Trubin made his Shakhtar debut in May 2019, aged just 17, and started playing regularly less than a year later. His Champions League debut was quite sensational, in a 3-2 win against Real Madrid at Santiago Bernabeu, with Trubin beating the real Thibaut Courtois.
"Our Brazilian players gave me that nickname, because I am tall like him – 199cm," he says. "He is not my role model, because I grew up admiring Iker Casillas, Petr Cech and Edwin van der Sar.
"But it was obviously great to play against him in the Champions League and win. We greeted each other after the final whistle, and wished each other luck."
Shakhtar played in the Champions League this season as well, but now that feels like a distant memory, following the Russian invasion that started on February 24.
"We didn't think it could really happen," he admits. Nobody expected Russia to be so barbaric and cruel. This really is a nightmare. I don’t understand how they are capable of it.
"They ruined so many beautiful towns and killed so many civilians. That is a catastrophe.
"Up until 2014, we just considered Russia to be a neighbour. There were no bad feelings between people in the two countries. It was unthinkable that war could start, first in Donetsk and then in all of Ukraine.
"But now, Russia doesn't exist for me as a country anymore. I think it would take a very long time for the wounds to heal."
The tragedy of Mariupol, besieged and almost totally destroyed by Russian aggressors, is very personal for Trubin.
"It is almost my second town," he says. "As kids, we used to train and play there quite a lot. We also went there with my family for seaside vacations.
"My girlfriend is from Mariupol, and all her family lived there. Thankfully, they now managed to escape."
He keeps in touch daily with his family in Donetsk.
"Only when I joined the first-team squad three years ago was there an opportunity to bring my mother and sister to live with me," he reveals. "But my father, grandmother, uncle and aunt are still in Donetsk.
"They are relatively safe, even though there are severe problems with running water and electricity."
The keeper himself, together with his mother and sister, escaped to Lutsk in the west of the country.
Ironically, it's the hometown of Anatoliy Tymoshchuk, once a legend of Ukrainian football, but now considered a traitor as he silently continues to work as assistant coach at Gazprom-owned Zenit.
"I would rather not talk about that man," Trubin says. "We went to Lutsk because it was possible to find a place to live here.

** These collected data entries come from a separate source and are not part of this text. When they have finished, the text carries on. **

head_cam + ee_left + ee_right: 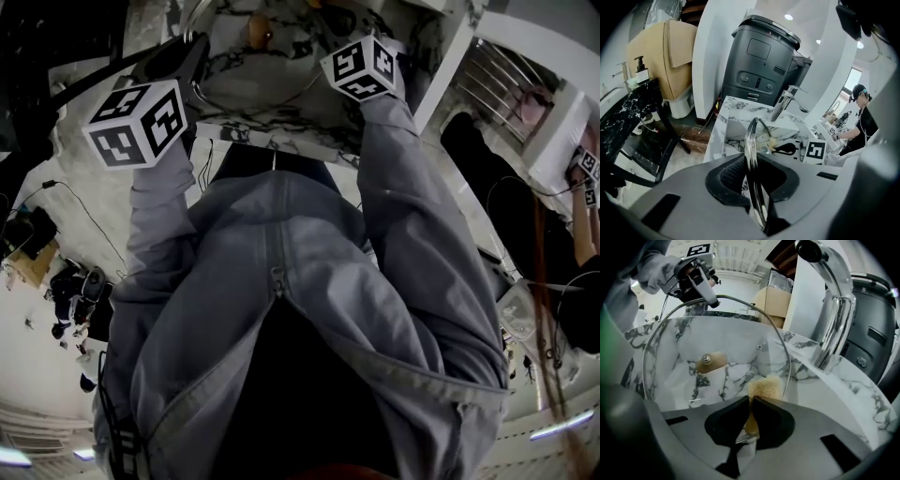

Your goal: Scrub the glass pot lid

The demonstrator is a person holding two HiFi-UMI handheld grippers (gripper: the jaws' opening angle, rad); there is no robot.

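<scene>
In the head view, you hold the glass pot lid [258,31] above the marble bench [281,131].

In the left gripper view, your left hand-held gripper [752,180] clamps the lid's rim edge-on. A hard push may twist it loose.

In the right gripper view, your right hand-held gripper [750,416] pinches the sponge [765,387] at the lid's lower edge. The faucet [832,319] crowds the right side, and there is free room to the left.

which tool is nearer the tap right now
Right. The right tool, pinching a sponge, is just beside the tap. The left tool grips the lid by its rim, on the side away from the tap.
</scene>
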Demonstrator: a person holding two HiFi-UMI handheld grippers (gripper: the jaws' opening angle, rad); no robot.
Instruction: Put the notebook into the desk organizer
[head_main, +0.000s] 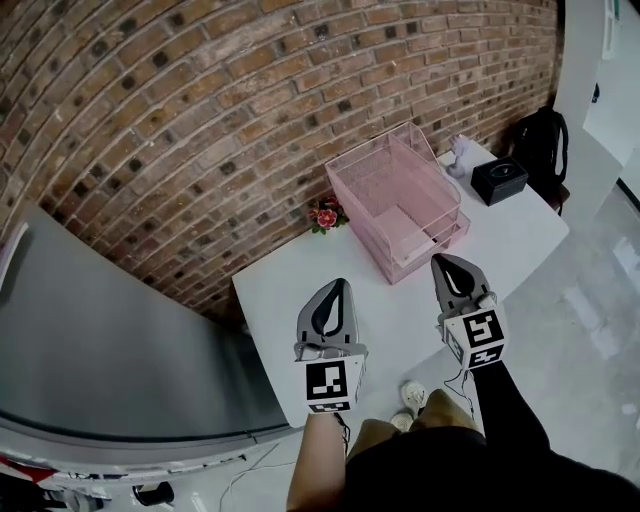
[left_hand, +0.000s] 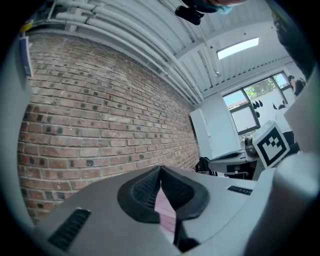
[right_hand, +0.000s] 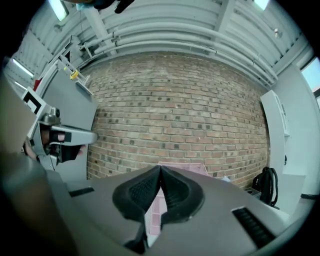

"Some players went to other towns, like Uzhhorod and Lviv. There is a pitch here, and I am trying to train and keep myself in form, but that is not easy."

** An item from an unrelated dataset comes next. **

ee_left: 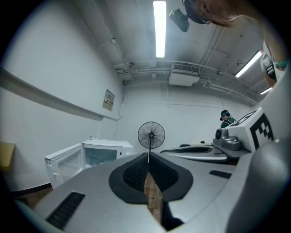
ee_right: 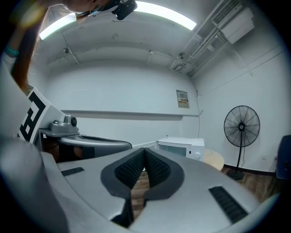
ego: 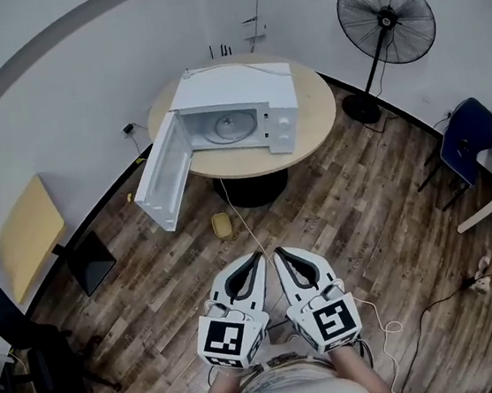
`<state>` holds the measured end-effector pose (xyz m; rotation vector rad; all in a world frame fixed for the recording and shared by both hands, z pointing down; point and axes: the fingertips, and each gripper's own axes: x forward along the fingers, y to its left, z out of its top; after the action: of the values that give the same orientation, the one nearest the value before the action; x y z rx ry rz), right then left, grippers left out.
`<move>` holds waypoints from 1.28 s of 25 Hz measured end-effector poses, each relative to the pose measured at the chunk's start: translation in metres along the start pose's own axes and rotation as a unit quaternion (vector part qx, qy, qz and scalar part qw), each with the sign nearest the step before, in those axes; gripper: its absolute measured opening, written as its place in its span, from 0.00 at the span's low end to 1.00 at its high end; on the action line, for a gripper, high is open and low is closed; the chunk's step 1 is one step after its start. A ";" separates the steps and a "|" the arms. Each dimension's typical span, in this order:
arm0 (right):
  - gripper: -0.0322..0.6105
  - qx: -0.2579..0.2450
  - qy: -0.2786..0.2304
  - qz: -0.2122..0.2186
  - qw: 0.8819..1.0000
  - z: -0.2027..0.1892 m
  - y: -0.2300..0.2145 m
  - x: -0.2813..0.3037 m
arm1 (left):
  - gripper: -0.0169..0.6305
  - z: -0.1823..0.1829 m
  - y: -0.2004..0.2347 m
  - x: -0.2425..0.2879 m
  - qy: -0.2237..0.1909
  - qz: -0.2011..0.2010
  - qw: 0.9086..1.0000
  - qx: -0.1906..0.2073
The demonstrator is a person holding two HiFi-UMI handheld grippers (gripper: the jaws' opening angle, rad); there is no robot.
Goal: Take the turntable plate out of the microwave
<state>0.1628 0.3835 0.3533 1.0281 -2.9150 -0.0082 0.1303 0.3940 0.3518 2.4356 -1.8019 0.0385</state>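
A white microwave stands on a round wooden table, its door swung wide to the left. Inside lies the glass turntable plate. My left gripper and right gripper are held side by side over the floor, well short of the table, both shut with nothing between the jaws. The left gripper view shows the microwave and its open door far ahead past the left gripper. In the right gripper view the microwave sits beyond the right gripper.
A black pedestal fan stands right of the table. A cable runs down from the table across the wood floor. A yellow object lies near the table base. A dark chair is at right, a yellow desk at left.
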 end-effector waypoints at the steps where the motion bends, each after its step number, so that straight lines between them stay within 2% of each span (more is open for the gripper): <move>1: 0.04 0.002 0.001 -0.003 1.000 0.001 -0.002 0.011 | 0.05 0.002 0.009 0.007 0.000 -0.004 1.000 0.001; 7: 0.04 0.003 0.001 -0.020 1.000 0.005 -0.010 0.075 | 0.05 0.010 0.065 0.040 -0.001 -0.028 1.000 0.003; 15: 0.04 -0.001 0.009 -0.035 0.999 0.002 0.000 0.135 | 0.05 0.010 0.122 0.056 0.007 -0.049 0.999 0.001; 23: 0.04 0.000 0.034 -0.029 0.999 0.001 0.018 0.162 | 0.05 0.006 0.154 0.055 0.013 -0.047 0.999 -0.011; 32: 0.04 -0.003 0.036 -0.028 0.999 0.004 0.011 0.184 | 0.05 0.011 0.173 0.066 0.009 -0.042 0.999 -0.014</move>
<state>0.0128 0.2772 0.3583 1.0848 -2.8200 0.0158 -0.0156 0.2800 0.3595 2.4794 -1.6805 0.0271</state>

Whereas the foreign players were allowed to leave the country, the situation is different for Ukrainians.
"Men aged 18 to 60 are not allowed to leave," he explains. "There might have been interest from certain clubs, and I might have loved to join a foreign club temporarily.

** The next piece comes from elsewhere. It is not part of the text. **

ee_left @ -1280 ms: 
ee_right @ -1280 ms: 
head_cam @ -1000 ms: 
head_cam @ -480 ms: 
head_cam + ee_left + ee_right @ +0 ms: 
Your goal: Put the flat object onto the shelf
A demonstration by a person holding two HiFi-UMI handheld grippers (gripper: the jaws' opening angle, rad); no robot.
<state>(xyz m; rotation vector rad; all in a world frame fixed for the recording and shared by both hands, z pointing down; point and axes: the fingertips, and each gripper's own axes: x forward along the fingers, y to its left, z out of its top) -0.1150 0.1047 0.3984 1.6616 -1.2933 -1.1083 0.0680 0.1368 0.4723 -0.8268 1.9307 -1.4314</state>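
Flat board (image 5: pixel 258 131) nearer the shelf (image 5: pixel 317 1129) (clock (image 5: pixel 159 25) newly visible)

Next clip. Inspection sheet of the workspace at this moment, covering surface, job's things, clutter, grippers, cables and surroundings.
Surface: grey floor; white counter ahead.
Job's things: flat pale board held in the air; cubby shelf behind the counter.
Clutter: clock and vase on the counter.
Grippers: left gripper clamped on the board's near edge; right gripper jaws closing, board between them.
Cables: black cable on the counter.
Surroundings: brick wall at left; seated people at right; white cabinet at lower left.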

"But that is impossible without getting permission from the Ministry of Sports of the Football Association.
"I could have been more useful for the country by playing abroad, rather than just sitting here and doing nothing."
The young keeper was part of Ukraine's Euro 2020 squad, even though he didn't play.
Now, that national team must start thinking about the World Cup qualifying fixture against Scotland that was postponed until June because of the war. The winner will face Wales in the playoff for the place in Qatar.
"This is another important aspect. I wish I could at least find a team in order to train regularly. It is much better to train with a squad rather than do it all by myself," Trubin says.
However, while the World Cup is important, peace is all that matters to Ukrainians right now.
"I want this nightmare to end as soon as possible, and for us to get our country back to normal," he says.
"Then, my biggest dream is to return to Donetsk and play at Donbass Arena. It was impossible for many years, but I believe that day will come.”